Never since that day had she confided in anyone what she had seen in the eye of the imaged cetacean. Not to her mother, nor even her father, had she ever told the truth… that she had sensed deep within that projected hologram a glyph, one rising from Sustruk himself, the poet of the Tytlal.

Those present thought it was all a grand jest, a magnificent blague. They thought they knew why the Tytlal had chosen the youngest race of Earth as their Stage Consort… to honor the clan with a grand and harmless joke. By choosing dolphins, they seemed to be saying that they needed no protector, that they loved and honored their Tymbrimi patrons without reservation. And by selecting the humans’ second clients, they also tweaked those stodgy old Galactic clans who so disapproved of the Tymbrimi’s friendship with wolf-lings. It was a fine gesture. Delicious.
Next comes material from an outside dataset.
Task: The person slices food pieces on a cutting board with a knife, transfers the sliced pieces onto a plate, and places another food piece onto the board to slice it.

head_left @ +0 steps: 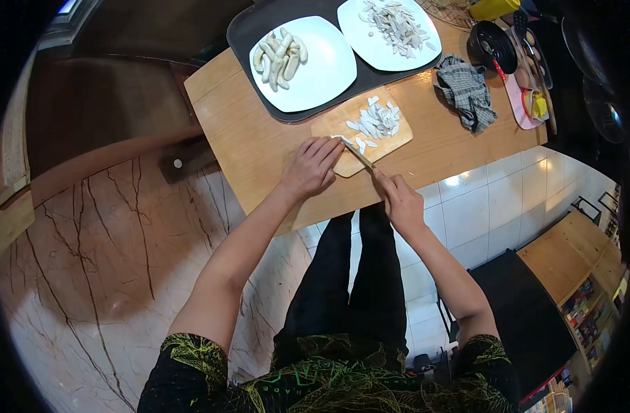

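"How does the cut food look?"

"Thin, off-white slivers [380,118], pointed and matte, heaped loosely on a pale wooden cutting board [346,165] upon the light-brown wooden tabletop [225,103]."

"And the hands?"

"The right hand [403,203] is wrapped round the handle of a slim knife [356,153], its blade over the board. The left hand [311,167] has its fingers together at the board's left side, near the blade's tip; I can't tell whether they grip anything."

"Counts?"

"One board, one knife, two white rounded-square plates [332,65] on one black tray [240,48]. One plate bears curved, cream-coloured whole pieces [280,58], roughly ten, overlapping; the other, slivers too many to count."
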### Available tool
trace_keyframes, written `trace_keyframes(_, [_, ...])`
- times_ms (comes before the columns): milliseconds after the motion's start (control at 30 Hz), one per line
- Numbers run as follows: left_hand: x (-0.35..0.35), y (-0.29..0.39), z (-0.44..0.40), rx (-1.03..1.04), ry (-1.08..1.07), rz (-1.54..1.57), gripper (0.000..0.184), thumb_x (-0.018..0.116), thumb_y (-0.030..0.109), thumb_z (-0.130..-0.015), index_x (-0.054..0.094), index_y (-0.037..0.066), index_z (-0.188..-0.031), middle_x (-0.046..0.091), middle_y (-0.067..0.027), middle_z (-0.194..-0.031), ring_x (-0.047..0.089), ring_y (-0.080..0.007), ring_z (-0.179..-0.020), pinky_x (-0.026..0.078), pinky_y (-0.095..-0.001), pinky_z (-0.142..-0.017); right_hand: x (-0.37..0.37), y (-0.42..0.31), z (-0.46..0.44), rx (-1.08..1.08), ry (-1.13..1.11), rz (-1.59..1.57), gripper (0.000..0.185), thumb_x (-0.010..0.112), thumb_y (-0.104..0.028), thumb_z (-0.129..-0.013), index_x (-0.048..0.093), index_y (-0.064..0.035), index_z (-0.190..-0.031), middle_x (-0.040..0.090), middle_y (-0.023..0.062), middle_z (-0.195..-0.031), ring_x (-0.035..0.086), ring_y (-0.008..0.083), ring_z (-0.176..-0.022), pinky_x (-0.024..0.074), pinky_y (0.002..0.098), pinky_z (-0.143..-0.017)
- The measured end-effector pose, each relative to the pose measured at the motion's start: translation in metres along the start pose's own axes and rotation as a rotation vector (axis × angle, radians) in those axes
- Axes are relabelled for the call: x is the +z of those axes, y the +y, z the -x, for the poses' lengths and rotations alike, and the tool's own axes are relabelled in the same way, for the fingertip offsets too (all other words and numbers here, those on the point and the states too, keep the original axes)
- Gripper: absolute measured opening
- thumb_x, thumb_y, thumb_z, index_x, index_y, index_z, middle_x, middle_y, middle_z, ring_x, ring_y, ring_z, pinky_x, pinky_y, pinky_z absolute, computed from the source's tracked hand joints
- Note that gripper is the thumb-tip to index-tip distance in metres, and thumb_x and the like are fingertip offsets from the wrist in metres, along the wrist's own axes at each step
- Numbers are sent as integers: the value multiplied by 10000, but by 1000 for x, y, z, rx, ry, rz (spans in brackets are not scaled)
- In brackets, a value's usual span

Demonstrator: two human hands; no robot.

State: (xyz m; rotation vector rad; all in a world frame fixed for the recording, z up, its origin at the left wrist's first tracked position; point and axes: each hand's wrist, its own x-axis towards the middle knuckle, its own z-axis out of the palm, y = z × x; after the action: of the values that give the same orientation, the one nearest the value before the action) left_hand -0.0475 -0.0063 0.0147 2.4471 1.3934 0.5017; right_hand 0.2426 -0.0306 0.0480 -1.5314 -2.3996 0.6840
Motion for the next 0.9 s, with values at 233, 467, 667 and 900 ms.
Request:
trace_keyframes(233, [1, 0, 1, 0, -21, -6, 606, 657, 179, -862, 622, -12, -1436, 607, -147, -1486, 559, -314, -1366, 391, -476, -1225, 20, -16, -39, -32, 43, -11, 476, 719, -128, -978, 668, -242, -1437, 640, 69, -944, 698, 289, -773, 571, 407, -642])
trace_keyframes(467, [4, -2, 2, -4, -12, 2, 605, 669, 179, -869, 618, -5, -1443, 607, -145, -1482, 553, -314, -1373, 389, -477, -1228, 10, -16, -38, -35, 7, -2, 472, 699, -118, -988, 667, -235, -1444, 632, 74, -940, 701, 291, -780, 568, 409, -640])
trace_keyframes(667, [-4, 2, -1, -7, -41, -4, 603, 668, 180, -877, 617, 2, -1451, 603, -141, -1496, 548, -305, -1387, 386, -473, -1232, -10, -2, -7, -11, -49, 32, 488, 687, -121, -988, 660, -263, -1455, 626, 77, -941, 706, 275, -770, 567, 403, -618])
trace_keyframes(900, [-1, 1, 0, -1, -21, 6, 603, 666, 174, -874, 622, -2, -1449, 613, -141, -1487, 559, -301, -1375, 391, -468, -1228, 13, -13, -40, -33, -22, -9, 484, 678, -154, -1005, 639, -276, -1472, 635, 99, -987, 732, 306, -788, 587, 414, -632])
Had Athaclena been the only one, then, to see the deeper truth? Had she imagined it? Many years later on a distant planet, Athaclena shivered as she recalled that day.

Had she been the only one to pick up Sustruk’s third harmonic of laughter and pain and confusion? The muse-poet died only days after that episode, and he took his secret with him to his grave.

Only Athaclena seemed to sense that the Ceremony had been no joke, after all, that Sustruk’s image had not come from his thoughts but out of Time! The Tytlal had, indeed, chosen their protectors, and the choice was in desperate earnest.

Now, only a few years later, the Five Galaxies had been sent into turmoil over certain discoveries made by a certain obscure client race, the youngest of them all. Dolphins.

Oh, Earthlings, she thought as she followed Robert higher into the Mountains of Mulun. What have you done? No, that was not the right question. What, oh what is it you are planning to become?

That afternoon the two wanderers encountered a steep field of plate ivy. A plain of glossy, wide-brimmed plants covered the southeastward slope of the ridge like green, overlapping scales on the flank of some great, slumbering beast. Their path to the mountains was blocked.